Prompt:
List every line below containing "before".
______________________________
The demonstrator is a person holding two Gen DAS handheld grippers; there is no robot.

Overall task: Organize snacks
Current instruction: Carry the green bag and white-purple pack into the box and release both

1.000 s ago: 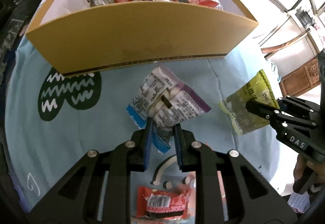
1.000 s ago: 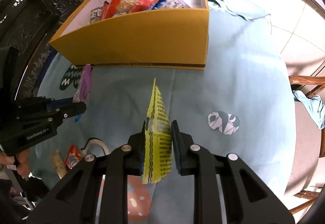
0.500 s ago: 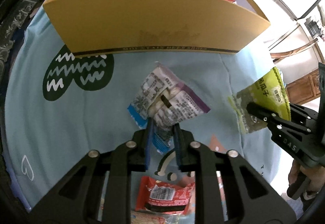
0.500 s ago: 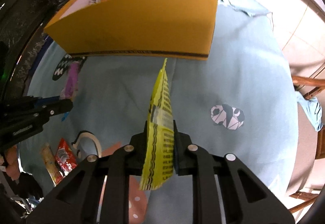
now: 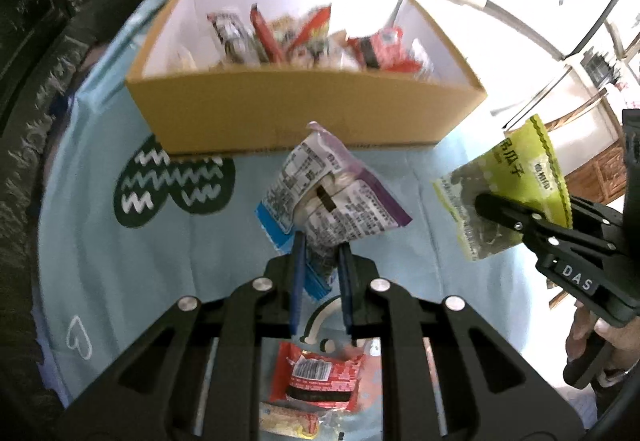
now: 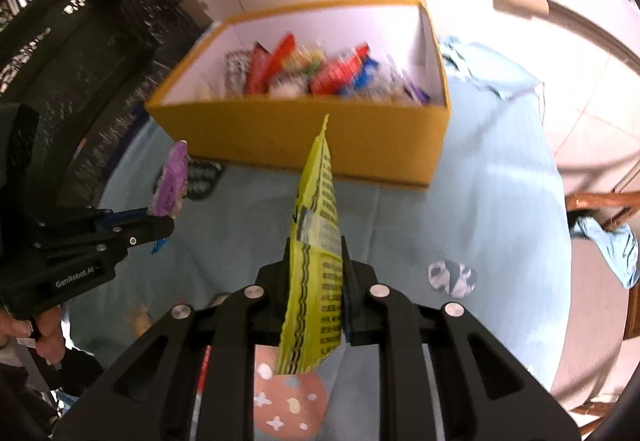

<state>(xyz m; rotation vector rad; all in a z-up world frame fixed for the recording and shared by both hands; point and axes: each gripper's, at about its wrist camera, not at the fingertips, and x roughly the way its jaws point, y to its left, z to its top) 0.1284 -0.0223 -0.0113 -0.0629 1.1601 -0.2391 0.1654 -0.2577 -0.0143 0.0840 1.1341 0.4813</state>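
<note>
Now lifted | left gripper [image 5: 320, 261] clamped on purple packet [image 5: 332, 193], right gripper [image 6: 316, 261] clamped on yellow-green packet [image 6: 316, 233] | both risen off blue cloth [image 5: 100, 241], short of yellow box [image 5: 304, 113] | drop-in comes next

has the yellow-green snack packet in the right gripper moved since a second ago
Yes. The yellow-green packet, clamped in the right gripper, has risen: its tip, earlier below the yellow box, now overlaps the box's front wall.
</note>
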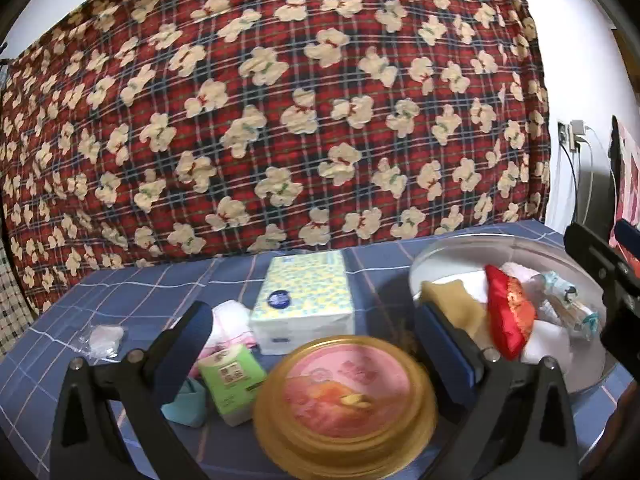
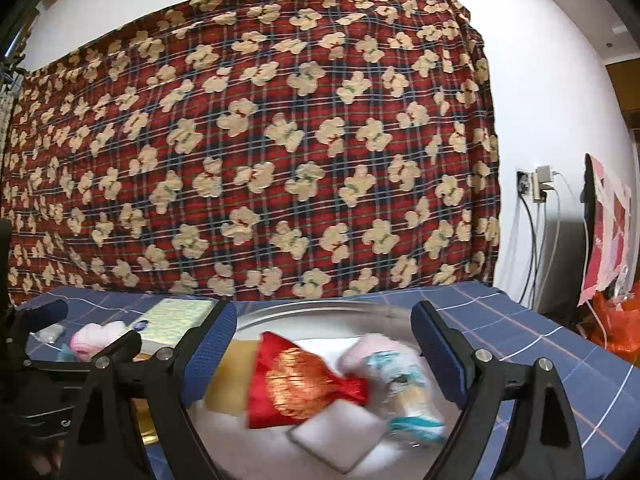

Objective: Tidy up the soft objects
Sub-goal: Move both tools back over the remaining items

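Soft objects (image 2: 304, 380) were gathered in the metal tray (image 2: 320, 312), both grippers' fingers (image 2: 212, 344) spread empty, pink towel (image 1: 232, 320) judged next.

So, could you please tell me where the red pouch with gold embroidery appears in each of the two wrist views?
Left wrist view: the red pouch is at right of centre, inside the metal basin, beyond the left tool's right-side finger.
Right wrist view: the red pouch is low and central, in the basin, between the open right tool's fingers.
Shared landmark: the yellow-patterned tissue box, left of the basin in both.
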Tool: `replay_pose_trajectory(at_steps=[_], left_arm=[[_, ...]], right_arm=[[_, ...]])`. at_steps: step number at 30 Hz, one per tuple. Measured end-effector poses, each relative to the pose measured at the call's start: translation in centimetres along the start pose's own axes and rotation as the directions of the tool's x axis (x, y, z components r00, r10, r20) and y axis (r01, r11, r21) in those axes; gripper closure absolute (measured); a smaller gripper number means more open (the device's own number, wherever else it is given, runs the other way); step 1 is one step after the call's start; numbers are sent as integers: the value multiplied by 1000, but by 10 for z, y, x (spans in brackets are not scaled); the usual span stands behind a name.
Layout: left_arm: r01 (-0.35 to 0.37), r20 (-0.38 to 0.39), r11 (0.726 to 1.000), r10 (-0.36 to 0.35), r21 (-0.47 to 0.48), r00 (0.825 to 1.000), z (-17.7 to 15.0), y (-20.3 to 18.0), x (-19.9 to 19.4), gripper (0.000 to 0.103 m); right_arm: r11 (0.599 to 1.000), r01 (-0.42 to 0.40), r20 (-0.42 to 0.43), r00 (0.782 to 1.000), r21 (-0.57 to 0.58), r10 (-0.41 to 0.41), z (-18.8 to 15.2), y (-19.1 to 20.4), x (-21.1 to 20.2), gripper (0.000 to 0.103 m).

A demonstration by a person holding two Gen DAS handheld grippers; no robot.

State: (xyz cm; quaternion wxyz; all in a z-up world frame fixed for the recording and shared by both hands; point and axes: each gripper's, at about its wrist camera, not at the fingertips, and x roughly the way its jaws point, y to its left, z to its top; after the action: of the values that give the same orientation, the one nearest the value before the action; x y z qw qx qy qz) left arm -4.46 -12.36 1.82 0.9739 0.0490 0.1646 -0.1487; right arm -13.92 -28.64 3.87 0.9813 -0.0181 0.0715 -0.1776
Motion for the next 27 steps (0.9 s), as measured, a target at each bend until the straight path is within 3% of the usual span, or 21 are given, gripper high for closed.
replay_pose_trajectory(at_steps=[18, 27], left_arm=[[-89, -40, 995, 88, -33, 995, -9, 86, 7, 0], [-198, -99, 974, 187, -112, 977, -14, 155, 16, 0]], right_arm=[[993, -104, -63, 993, -57, 101, -6, 73, 7, 12], [975, -213, -153, 968, -67, 201, -13, 110, 16, 12]])
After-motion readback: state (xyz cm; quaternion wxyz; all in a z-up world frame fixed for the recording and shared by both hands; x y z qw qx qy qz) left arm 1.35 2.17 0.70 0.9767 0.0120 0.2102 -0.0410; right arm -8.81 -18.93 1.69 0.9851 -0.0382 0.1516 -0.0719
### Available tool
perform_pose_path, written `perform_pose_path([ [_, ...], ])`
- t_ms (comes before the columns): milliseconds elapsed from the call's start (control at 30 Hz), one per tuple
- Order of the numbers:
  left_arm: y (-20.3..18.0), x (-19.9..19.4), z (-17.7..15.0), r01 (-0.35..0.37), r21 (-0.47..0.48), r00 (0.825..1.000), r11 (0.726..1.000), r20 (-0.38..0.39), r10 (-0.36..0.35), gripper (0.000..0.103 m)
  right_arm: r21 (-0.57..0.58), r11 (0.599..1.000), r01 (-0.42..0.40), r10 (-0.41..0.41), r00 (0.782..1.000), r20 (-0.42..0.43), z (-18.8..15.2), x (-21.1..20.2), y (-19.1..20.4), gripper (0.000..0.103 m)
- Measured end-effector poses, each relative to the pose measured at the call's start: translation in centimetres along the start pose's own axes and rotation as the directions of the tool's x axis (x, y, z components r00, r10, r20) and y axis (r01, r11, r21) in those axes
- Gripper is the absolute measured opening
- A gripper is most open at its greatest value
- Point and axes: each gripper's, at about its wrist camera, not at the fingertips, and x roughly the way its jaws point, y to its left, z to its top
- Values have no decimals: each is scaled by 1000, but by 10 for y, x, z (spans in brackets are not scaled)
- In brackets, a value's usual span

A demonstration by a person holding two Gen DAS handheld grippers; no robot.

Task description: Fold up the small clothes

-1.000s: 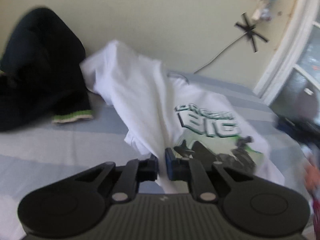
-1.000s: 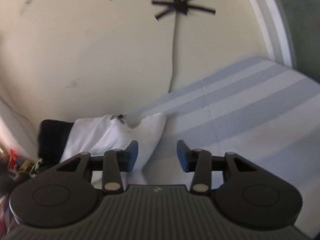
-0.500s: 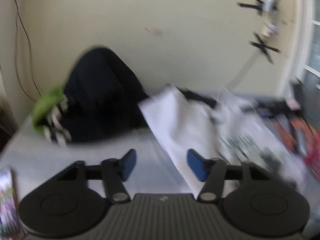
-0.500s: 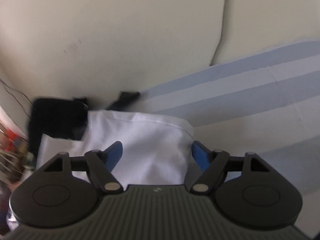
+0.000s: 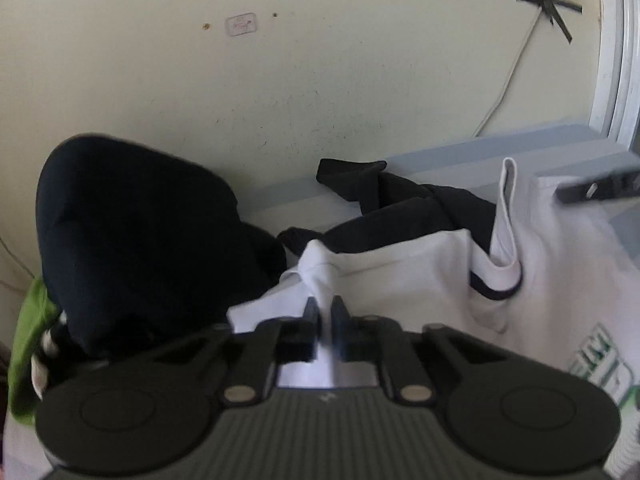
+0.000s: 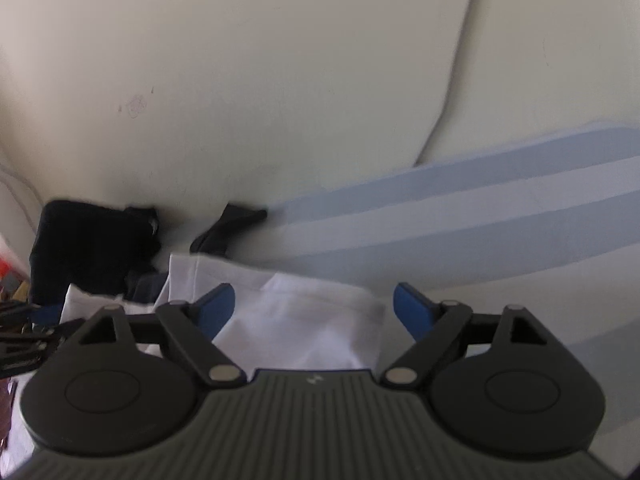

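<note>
We grip the white T-shirt's sleeve

Our left gripper (image 5: 325, 312) pinches a fold of the white T-shirt (image 5: 420, 276) lying across the striped bed (image 6: 500, 216); our right gripper (image 6: 314, 306) hovers low, fingers wide apart, over its other sleeve.

Left gripper (image 5: 325, 312) jaws pinch white T-shirt (image 5: 404, 268).

White t-shirt (image 5: 420, 264) with green-and-white lettering, a black garment (image 5: 132, 236) beside it, blue-and-pale striped bed sheet (image 6: 480, 216), cream wall (image 5: 320, 60).
</note>
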Motion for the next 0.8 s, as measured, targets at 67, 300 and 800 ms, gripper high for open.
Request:
perform_pose_path([
  [67, 0, -24, -8, -45, 19, 996, 999, 72, 43, 7, -32, 999, -7, 5, 997, -72, -2, 9, 4, 61],
  [300, 19, -152, 1, -71, -109, 934, 991, 341, 105, 7, -175, 984, 6, 30, 979, 201, 19, -87, 45, 11],
  [800, -28, -464, 6, -96, -362, 318, 927, 871, 373, 7, -284, 924, 256, 162, 411, 897, 43, -429, 170, 11],
])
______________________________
Solution below:
State: (xyz cm; quaternion wxyz; all in a z-up world frame fixed for the recording and shared by both hands; point and axes: each gripper's, at about its wrist camera, not at the fingertips, and x roughly the way its jaws point, y to its left, z to its top; after the action: of the values that give the same orientation, the one nearest the value before the action; x y z qw qx qy qz) left arm -4.46 -12.36 1.82 0.9739 0.0490 0.1646 -0.1487; right arm -13.92 -28.64 3.87 0.9813 -0.0181 0.0715 -0.1776
- t_ms (comes before the columns): milliseconds elapsed from the call's start (control at 30 Hz), one per tuple

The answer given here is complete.